Le wokisme et sa politisation
Désormais, il n’y a pas un jour sans qu’un politique, peu importe son bord, n’emploie le terme de « wokisme ». Sur un plateau de télévision ou sur les réseaux sociaux, cette notion est à la mode. Mais comme vu précédemment, le wokisme est souvent mal compris. « Il y a une forte confusion autour de cette notion. Maintenant, quand les politiques parlent de wokisme, ils disent que les identités sont devenues plus importantes que les autres sujets », analyse Virginie Martin. Et si ce concept a d’abord été un combat en faveur des minorités, il est aujourd’hui politisé à l’extrême, et souvent décrié. « La droite et l’extrême droite critiquent beaucoup le wokisme. Une fois qu’ils ont dit ‘wokisme’, ils ont dit ‘fantôme’, ‘diable’… Ils simplifient à outrance, et une fois qu’il ont dit ce mot, ils ont l’impression d’avoir tout dit », observe la politologue. Si la droite s’oppose massivement au wokisme, la gauche, contre toute attente, n’est pas de tout temps en harmonie avec ce concept, comme l’explique, une nouvelle fois, Virginie Martin : « La gauche n’est pas toujours très à l’aise avec le wokisme. Ce n’est pas aussi tranché que cela. Par exemple, Arnaud Montebourg, lorsqu’il a essayé de revenir pour la présidentielle (de 2022, ndlr), disait d’arrêter de parler des questions sociétales tout le temps, pour se concentrer sur les questions économiques et sociales. Donc il y a aussi une partie de la gauche qui n’est plus d’accord avec cette stratégie, qui peut créer des excès ».
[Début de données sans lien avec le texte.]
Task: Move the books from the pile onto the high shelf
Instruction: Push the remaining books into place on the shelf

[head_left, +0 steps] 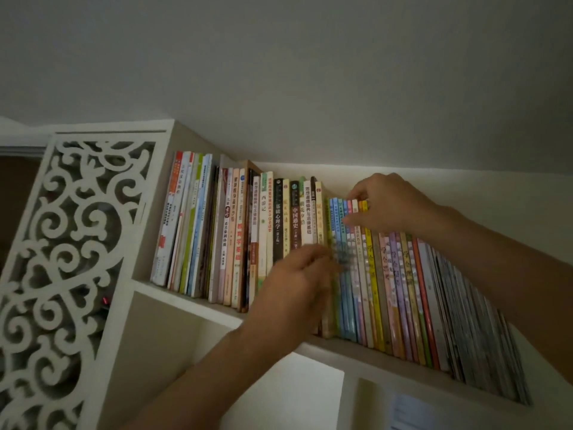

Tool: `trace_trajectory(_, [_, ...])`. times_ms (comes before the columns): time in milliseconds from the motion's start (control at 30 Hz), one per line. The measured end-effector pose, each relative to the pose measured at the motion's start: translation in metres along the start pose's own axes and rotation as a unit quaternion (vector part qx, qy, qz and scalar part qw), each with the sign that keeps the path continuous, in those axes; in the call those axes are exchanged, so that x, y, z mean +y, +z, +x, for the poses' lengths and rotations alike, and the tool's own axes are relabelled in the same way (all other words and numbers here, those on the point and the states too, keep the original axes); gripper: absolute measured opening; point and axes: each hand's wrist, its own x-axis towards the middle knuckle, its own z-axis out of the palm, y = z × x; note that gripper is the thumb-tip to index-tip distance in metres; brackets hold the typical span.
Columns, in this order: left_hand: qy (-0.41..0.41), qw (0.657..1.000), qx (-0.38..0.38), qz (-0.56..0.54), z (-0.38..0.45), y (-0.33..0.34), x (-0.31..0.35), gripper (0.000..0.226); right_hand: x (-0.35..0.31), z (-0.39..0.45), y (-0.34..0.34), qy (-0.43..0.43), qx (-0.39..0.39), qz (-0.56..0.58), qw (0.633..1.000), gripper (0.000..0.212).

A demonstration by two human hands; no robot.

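Note:
The high white shelf [198, 301] carries a long row of upright books. Taller books [279, 218] fill its left and middle part. Thin colourful books [381, 290] lean to the right of them. My right hand [384, 203] is at the top of the thin books, with fingers curled over their upper edges and the thumb on the spines, pinching a few of them. My left hand [294, 283] is lower, blurred by motion, its fingertips against the spines of the blue and green thin books [344, 293]. The blur hides how it holds. No pile of books is in view.
A white carved lattice panel [62, 243] stands at the left end of the bookcase. The ceiling slopes close above the book tops. Under the shelf are open white compartments [173, 352], and grey magazines [483, 336] lean at the row's far right.

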Motion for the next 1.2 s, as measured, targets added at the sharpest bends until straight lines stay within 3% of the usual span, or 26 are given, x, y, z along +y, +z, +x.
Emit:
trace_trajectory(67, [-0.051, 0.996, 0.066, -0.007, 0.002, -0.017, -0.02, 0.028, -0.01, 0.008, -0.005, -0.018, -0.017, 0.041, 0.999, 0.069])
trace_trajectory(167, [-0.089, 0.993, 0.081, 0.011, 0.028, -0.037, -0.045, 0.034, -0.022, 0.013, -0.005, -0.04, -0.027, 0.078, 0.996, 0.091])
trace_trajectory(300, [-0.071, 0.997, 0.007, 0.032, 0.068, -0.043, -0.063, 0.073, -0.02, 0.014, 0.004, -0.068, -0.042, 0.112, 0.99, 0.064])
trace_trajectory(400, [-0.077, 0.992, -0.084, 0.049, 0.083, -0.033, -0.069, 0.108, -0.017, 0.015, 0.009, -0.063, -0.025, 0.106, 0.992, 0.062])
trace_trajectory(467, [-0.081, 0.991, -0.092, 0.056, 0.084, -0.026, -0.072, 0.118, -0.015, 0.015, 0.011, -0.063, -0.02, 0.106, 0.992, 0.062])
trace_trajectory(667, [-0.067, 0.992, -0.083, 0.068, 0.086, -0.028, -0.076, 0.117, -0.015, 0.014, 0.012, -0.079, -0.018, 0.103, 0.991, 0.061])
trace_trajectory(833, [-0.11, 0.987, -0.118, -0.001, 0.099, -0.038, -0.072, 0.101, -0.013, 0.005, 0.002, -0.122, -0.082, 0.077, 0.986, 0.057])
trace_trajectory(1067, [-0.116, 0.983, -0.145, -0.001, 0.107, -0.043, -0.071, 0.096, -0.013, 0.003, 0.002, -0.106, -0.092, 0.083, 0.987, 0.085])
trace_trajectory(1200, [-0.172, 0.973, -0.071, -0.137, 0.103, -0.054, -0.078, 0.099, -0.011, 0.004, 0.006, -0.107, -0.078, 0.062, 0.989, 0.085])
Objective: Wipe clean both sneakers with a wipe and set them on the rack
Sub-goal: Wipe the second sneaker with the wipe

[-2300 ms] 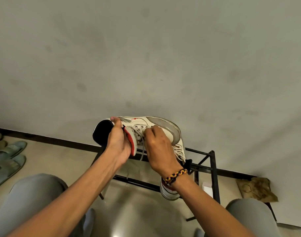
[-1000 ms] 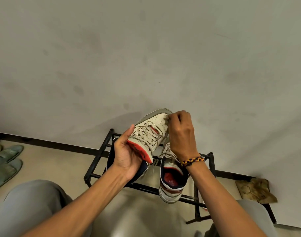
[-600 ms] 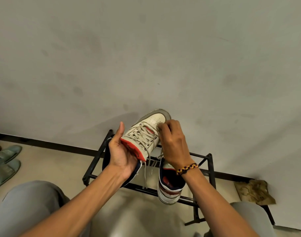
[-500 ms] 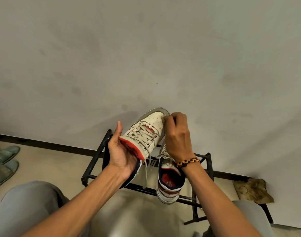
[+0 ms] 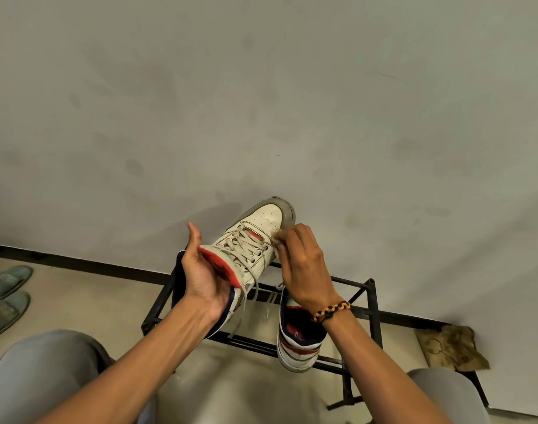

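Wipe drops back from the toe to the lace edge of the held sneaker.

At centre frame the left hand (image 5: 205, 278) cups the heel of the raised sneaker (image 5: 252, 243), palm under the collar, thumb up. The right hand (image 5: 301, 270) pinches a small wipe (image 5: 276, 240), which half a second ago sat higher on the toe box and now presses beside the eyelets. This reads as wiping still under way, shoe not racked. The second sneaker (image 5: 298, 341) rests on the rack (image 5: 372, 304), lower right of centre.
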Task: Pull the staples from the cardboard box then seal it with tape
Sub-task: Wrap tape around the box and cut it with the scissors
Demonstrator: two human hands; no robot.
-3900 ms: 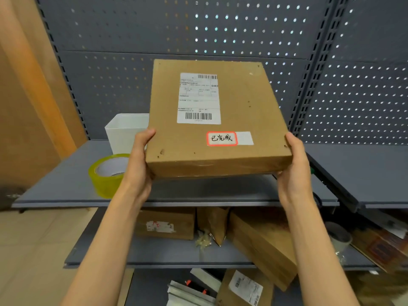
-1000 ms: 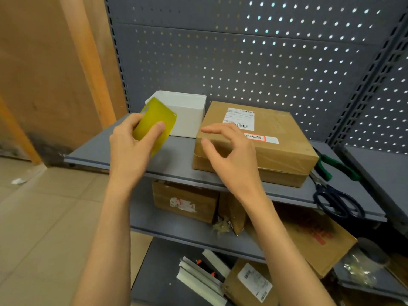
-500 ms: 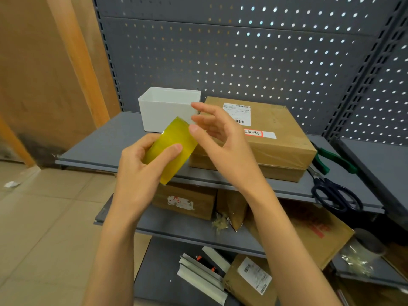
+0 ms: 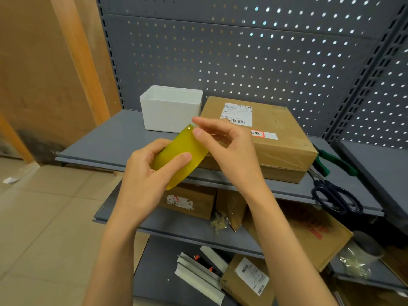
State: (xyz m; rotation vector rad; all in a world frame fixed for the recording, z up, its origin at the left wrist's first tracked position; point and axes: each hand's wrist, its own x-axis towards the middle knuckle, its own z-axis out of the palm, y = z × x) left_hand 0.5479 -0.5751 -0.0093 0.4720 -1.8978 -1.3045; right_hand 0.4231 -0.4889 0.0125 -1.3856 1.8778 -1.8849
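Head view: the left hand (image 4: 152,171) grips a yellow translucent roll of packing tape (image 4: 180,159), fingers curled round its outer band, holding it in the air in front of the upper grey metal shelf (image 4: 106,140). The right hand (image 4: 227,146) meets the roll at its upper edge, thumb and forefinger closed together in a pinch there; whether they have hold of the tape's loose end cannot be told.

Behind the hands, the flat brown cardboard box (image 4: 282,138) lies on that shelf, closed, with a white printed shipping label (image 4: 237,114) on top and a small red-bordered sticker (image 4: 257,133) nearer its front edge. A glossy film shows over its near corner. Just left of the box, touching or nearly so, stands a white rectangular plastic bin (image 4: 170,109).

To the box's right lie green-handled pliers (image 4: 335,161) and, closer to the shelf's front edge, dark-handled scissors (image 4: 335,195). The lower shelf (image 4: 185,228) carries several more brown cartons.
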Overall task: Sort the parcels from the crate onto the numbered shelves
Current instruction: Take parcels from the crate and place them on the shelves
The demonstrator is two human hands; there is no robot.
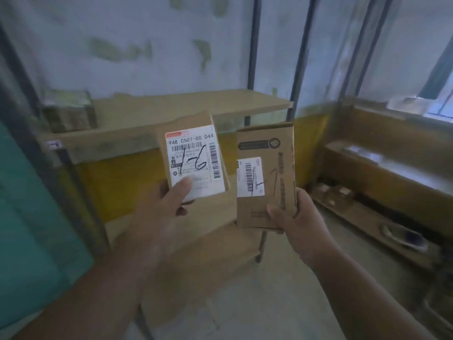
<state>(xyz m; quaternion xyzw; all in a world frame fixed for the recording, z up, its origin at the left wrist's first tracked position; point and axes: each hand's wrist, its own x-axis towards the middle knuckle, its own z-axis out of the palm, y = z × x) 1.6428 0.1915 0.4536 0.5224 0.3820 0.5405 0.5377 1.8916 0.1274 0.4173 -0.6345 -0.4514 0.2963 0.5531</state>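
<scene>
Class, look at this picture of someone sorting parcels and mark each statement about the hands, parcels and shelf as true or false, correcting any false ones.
1. Each hand holds one cardboard parcel. True: the left hand holds the left parcel, the right hand the right parcel.
2. The left parcel's label has "16" handwritten on it. True.
3. The right parcel carries no label. False: it bears a small white barcode label.
4. The two parcels touch. False: a gap separates them.
5. The wooden shelf behind holds a box at its left end. True.

Two hands, left (169,204) at 7 o'clock, right (294,217) at 5, two parcels (193,153) (266,175), one apiece; two shelves (171,114) (382,168).
</scene>
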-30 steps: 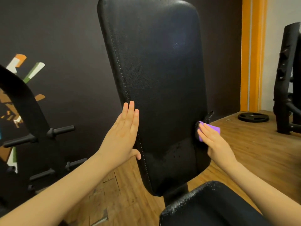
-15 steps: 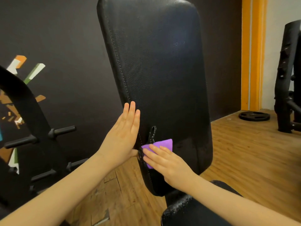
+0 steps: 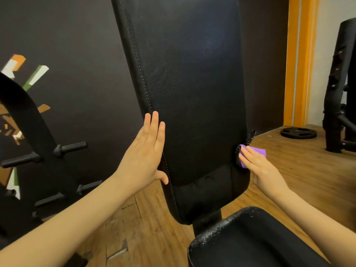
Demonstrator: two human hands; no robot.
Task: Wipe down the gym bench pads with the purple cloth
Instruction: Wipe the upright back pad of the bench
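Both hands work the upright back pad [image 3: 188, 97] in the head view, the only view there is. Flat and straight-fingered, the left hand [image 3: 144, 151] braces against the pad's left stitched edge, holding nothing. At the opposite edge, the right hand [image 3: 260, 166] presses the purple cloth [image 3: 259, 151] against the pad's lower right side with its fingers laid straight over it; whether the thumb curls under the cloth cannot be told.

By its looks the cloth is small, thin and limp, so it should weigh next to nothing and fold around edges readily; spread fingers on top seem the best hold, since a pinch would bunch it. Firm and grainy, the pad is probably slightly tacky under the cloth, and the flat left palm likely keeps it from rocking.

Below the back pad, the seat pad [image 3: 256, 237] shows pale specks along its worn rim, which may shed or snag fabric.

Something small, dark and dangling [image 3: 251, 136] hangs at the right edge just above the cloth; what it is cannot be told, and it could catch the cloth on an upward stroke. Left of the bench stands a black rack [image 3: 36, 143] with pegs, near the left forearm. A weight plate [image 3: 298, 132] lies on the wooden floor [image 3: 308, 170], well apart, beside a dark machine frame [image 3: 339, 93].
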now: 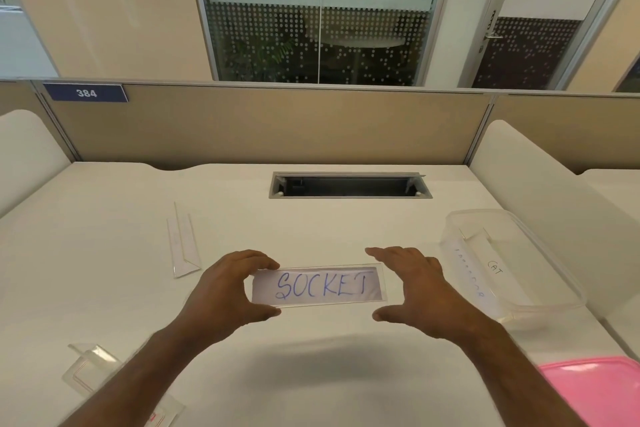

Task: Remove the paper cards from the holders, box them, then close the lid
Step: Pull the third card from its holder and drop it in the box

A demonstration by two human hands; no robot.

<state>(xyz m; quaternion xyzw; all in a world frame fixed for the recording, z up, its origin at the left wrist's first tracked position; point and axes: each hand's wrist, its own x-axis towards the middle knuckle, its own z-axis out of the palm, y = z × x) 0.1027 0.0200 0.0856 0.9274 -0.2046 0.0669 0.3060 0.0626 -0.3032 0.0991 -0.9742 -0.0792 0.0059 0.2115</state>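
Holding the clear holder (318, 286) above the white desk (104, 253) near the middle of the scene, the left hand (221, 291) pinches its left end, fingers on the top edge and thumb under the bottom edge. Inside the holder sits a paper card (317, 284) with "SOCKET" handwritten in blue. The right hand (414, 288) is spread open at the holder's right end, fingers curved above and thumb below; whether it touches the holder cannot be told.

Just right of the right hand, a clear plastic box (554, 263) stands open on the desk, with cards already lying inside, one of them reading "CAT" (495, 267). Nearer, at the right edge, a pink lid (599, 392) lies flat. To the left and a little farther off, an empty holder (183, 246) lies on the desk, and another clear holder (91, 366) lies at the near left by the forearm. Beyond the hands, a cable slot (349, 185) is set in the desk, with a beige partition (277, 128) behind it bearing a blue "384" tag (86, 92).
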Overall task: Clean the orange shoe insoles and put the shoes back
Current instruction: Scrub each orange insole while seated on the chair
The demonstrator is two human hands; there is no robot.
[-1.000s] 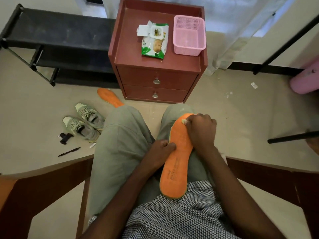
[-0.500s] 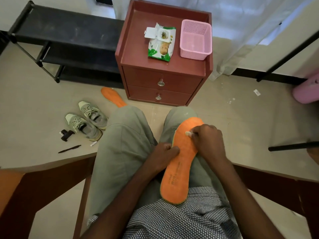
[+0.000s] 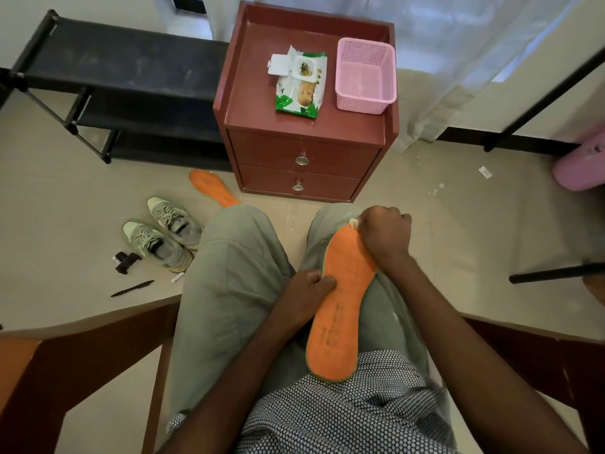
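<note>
Right hand [image 3: 386, 237] is curled around a white wipe [image 3: 353, 221] at the toe of the orange insole [image 3: 343, 306] lying on the right thigh; left hand [image 3: 311, 290] pinches the insole's left edge. Second insole [image 3: 211, 190] lies on the floor nearby.

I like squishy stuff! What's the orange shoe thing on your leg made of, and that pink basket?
The orange insole looks like soft foam with a matte, fuzzy-looking top; it bends over the thigh. The pink basket looks like hard, smooth plastic, with a mesh of tiny holes in its walls.
</note>
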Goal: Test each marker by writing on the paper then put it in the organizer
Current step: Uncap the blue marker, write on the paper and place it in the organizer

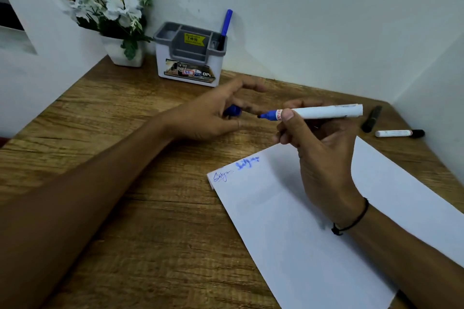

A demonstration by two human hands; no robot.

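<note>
My right hand (319,138) grips an uncapped white marker with a blue tip (326,111), held level above the table with the tip pointing left. My left hand (211,113) holds the blue cap (233,110) in its fingers, a short gap from the tip. A white sheet of paper (313,233) lies under my right wrist, with two blue scribbles near its top left corner. The grey and white organizer (190,57) stands against the back wall, with a blue pen (225,26) upright in its right slot.
A white marker with a black cap (399,133) and a black marker (372,118) lie at the table's right side near the wall. A white pot of artificial flowers (110,15) stands left of the organizer. Walls enclose the wooden table (125,158) at back and right.
</note>
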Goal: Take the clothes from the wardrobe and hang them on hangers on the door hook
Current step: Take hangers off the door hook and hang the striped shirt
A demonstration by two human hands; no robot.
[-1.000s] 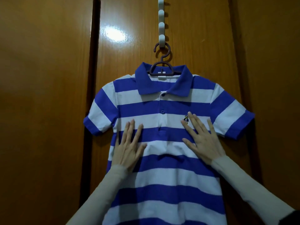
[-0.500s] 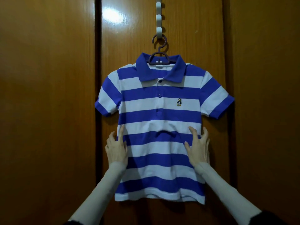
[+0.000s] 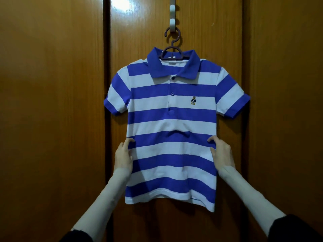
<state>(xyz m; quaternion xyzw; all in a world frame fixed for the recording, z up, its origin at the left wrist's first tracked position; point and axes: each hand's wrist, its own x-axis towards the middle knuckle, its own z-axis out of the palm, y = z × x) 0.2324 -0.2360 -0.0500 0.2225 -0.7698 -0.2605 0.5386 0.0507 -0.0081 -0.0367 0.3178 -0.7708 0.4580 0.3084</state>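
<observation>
Left hand [image 3: 123, 157] and right hand [image 3: 222, 151] (arms outstretched) pinch the polo shirt [image 3: 172, 137] sides with curled fingers.

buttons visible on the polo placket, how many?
2. One button sits just under the collar; the other is lower on the placket of the striped polo shirt. A third may hide in the blue stripe below.
</observation>
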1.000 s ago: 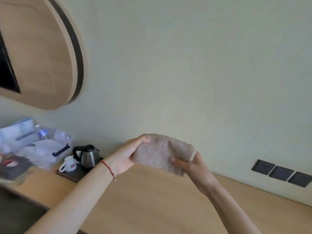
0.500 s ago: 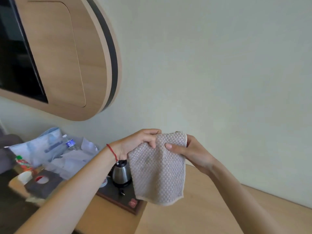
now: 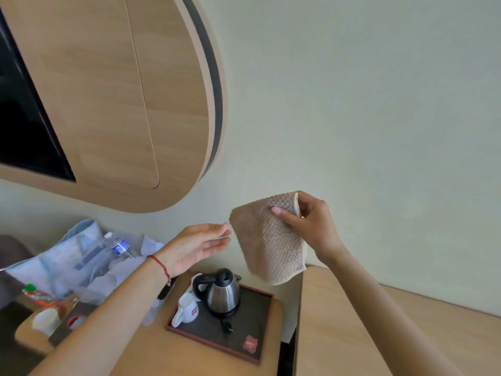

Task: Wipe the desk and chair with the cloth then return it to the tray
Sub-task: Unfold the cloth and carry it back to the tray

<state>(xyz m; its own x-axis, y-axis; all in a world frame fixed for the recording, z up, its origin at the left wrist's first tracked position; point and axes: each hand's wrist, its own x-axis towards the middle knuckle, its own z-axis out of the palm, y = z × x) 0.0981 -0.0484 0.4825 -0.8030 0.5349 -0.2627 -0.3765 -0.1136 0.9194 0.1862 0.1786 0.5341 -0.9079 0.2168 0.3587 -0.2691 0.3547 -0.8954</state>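
Note:
A beige knobbly cloth (image 3: 268,240) hangs in the air, pinched at its top right corner by my right hand (image 3: 309,226). My left hand (image 3: 198,245) is just left of the cloth with flat, spread fingers, holding nothing; its fingertips nearly touch the cloth's left edge. Below the cloth lies a dark tray (image 3: 252,329) with a reddish rim on a low wooden table. The light wooden desk (image 3: 379,335) stretches to the right under my right forearm. No chair is in view.
On the tray stand a steel kettle (image 3: 221,293) and a white mug (image 3: 187,312). Plastic bags (image 3: 73,256), a water bottle (image 3: 119,245) and small items crowd the left. A rounded wooden wall panel (image 3: 122,104) with a dark screen hangs above. A gap separates table and desk.
My left hand has let go of the cloth and opened flat beside it. The right hand alone now holds the cloth, further right. The view has shifted left and down, showing the whole tray.

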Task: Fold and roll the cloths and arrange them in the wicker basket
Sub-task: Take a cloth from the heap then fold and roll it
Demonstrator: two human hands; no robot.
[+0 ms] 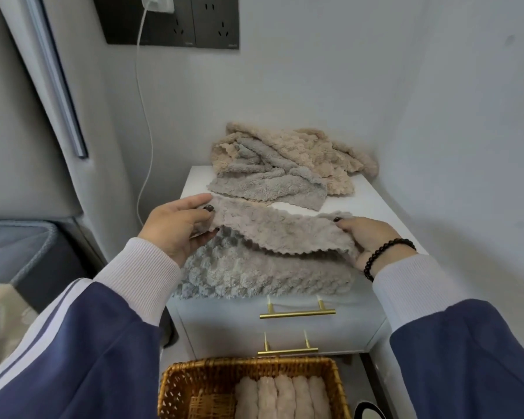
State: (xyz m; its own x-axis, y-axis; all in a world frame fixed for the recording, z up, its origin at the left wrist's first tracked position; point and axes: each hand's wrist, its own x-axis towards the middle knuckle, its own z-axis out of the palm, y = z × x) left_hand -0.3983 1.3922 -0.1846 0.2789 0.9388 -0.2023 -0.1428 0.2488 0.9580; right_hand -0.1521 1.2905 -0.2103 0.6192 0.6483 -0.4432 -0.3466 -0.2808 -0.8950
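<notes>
A fluffy grey cloth (266, 267) lies at the front of the white nightstand (372, 204), its far half lifted and folded toward me. My left hand (176, 228) pinches the fold's left corner. My right hand (363, 237) pinches the right corner. A heap of beige and grey cloths (285, 161) sits at the back of the nightstand top. On the floor below stands the wicker basket (194, 385), with several rolled beige cloths (282, 397) lined up in its right part.
The nightstand has two drawers with gold handles (297, 311). A white cable (144, 116) hangs from a wall socket at the upper left. A padded headboard and bed edge (28, 252) stand to the left. The wall closes in on the right.
</notes>
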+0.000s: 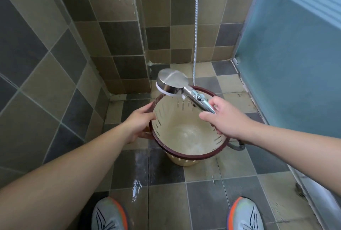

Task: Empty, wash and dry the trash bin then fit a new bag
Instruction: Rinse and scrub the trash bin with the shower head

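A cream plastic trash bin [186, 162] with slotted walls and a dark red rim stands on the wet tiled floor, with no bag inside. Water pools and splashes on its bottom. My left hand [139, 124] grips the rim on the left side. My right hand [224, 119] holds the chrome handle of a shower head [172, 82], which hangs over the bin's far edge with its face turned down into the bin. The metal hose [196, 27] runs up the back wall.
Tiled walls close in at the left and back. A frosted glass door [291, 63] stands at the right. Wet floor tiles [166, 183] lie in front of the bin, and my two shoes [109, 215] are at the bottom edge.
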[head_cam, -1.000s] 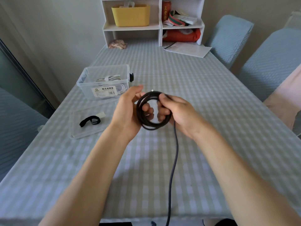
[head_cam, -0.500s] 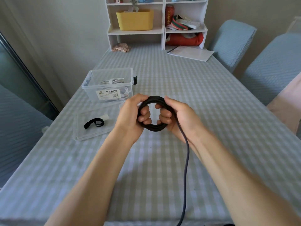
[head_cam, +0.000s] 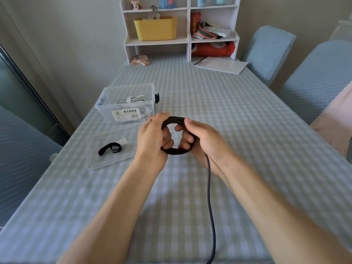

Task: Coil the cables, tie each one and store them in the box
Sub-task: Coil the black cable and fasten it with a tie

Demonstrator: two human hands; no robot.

Cette très forte politisation du wokisme entre gauche et droite délaisse finalement sa cause première : défendre les minorités face aux injustices. « Cette notion a pris des dérives politiques radicalisées. C’est pour cette raison qu’une certaine gauche n’est pas d’accord avec ce qu’il se passe. On a, de fait, une extrême gauche qui travaille véritablement à un électorat identitaire ; et une extrême droite qui travaille à une politique identitaire. Et donc l’identité finit souvent par être le pire et le pire, alors qu’au début, c’était censé être le meilleur et le meilleur. Mais au milieu de toutes ces fourches caudines, maintenant c’est identité contre identité. Et c’est là où il faut que cela s’arrête. Car s’il était important de travailler sur la question woke, on loupe aujourd’hui une subtilité, on s’enferme dans des logiques politiciennes et cela instrumentalise de toutes parts les identités », constate la politologue et sociologue Virginie Martin. Bruno Viard parle quant à lui « d’une guerre idéologique terrible » pour évoquer le wokisme politisé d’aujourd’hui. « Dans tous les pays, on retrouve une opinion qui résiste complètement à ce concept. Pour simplifier, on pourrait l’appeler le populisme ». C’est certain, la montée en puissance des politiques d’extrême droite – de Donald Trump, Elon Musk ou, plus proche de nous, Jordan Bardella – ne va faire qu’accroître le discours anti-woke.